» **Work task**
Go through the lines below. Copy those with "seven".

[Collected data]
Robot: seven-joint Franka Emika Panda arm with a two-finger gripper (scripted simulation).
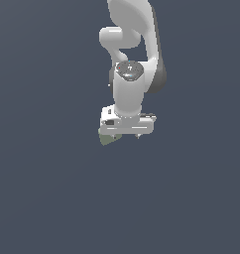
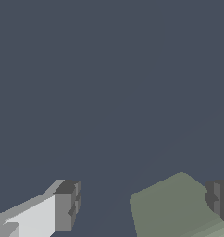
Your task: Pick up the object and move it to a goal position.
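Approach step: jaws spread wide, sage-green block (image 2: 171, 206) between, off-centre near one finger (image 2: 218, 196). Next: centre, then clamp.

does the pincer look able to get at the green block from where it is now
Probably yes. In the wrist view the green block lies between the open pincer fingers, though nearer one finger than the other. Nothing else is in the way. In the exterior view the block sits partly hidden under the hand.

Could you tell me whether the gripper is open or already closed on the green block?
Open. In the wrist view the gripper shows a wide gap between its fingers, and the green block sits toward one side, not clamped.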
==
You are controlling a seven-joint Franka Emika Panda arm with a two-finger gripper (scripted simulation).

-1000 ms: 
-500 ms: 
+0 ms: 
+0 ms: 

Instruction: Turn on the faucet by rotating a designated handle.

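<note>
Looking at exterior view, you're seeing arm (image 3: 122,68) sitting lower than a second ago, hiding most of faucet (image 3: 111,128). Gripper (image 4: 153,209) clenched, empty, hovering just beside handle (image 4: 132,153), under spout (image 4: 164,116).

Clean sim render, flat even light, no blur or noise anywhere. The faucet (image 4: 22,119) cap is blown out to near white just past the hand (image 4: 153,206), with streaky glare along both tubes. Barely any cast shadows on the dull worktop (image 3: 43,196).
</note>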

» **Solution for this exercise**
Robot: seven-joint Franka Emika Panda arm with a two-finger gripper (scripted simulation).
You are controlling a seven-joint Franka Emika Panda arm with a two-finger gripper (scripted simulation).

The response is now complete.